Inspiration can come from anywhere, right? Anywhere, and anyone.
My grandma was someone I admired. I still do see her as my hero. Every time in school, when we'd be asked to write about our hero, I wouldn't have to think too hard because my grandma has constantly been an amazing role model for me.
"Julie Tyacke", "Mom", "Grandma". These were who she was to others. But she was more than just a name. She was the most caring person that you'd ever meet. At Christmas, even though she didn't have a lot of money for herself, she'd insist on giving tons of presents to everyone in the family. No matter what day it was, she was always up for a visit. That's another great thing about her. She was easy to talk to! I loved listening to her stories about her earlier life, and now all I want to do is to go back in time, just for a little while, to talk to her one more time. To make perogies with her and my mom. To spend one last Christmas together.

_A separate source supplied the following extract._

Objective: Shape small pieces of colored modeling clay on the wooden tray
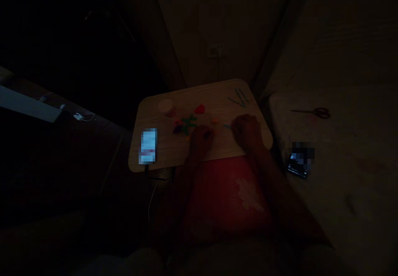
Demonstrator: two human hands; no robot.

Last January, my Grandma passed away. It hits me every time. I know I shouldn't be sad, though. I guess I just miss her. You see, I know she's in a better place and isn't hurting anymore. If I could have any wish in the whole wide world, it would be to make cancer dissapear.
My grandma had cancer in her throat a few years back, and fought through it. She survived. She was cancer-free after several chemo & radiation treatments. But cancer wasn't done with her yet, since in about October of last year, she got really weak. At first her symptoms were brushed off; the doctor thought nothing of her fatigue and pain. But after a little while, she was diagnosed with Leukemia.
She fought long and hard. For months she layed in her hospital bed, fighting for her life. Sadly her body was much too weak to handle all of the treatments. But she was strong nonetheless, and I think that's what I love most about her.
If I ever am troubled, and feel weighed down, I think of how strong and brave my grandma was and suddenly I'm okay. Because, I think to myself, if she can hold on through months and months of pain and treatment and not being able to leave the walls of he hospital room, then I can get through life.
There's no doubt in my mind that my grandma was, is, and always will be someone who I admire; my hero. I love her and will always stay strong for her.